| To do |
Take the material below from its first line through the line containing "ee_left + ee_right" and, please, write those lines again exactly.

| Materials provided |
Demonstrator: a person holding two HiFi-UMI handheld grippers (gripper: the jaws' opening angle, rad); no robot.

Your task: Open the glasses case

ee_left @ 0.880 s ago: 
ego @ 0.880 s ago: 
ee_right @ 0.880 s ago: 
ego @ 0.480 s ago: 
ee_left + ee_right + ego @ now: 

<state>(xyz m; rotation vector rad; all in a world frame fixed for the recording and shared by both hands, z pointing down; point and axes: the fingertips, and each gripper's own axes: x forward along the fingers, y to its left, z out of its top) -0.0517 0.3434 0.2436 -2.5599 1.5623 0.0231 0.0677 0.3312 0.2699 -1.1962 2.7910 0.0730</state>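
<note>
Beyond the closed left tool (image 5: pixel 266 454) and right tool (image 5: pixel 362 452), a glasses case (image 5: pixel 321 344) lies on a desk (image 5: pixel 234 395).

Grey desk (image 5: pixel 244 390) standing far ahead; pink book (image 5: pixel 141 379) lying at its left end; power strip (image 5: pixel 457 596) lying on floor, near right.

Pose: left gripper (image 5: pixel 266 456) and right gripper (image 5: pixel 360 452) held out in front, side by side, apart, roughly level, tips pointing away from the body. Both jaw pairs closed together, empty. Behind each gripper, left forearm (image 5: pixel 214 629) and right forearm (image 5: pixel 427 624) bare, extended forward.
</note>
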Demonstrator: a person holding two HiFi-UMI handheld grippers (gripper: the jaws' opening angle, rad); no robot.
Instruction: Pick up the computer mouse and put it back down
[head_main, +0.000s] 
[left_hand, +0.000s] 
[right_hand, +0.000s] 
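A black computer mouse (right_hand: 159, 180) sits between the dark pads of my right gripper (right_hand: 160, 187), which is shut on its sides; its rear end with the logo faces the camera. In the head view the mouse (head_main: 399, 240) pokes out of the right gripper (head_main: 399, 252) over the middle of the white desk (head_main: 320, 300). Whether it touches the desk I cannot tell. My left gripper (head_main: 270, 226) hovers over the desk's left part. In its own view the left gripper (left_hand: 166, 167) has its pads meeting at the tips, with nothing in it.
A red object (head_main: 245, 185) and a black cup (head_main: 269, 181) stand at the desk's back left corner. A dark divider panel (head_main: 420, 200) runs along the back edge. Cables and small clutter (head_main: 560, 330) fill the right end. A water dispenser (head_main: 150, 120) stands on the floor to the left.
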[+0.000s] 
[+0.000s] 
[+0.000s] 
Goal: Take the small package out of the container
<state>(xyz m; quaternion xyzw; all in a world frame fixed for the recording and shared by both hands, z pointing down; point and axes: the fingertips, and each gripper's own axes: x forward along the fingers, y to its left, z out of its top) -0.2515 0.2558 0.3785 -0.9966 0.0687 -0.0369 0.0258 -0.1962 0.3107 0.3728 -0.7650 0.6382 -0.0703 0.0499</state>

| Answer section |
Demonstrator: a person holding two HiFi-UMI handheld grippers (gripper: the jaws' opening angle, rad); no robot.

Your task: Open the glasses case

ee_left @ 0.880 s ago: 
ego @ 0.880 s ago: 
ee_right @ 0.880 s ago: 
ego @ 0.480 s ago: 
ee_left + ee_right + ego @ now: 

The output contains nothing further.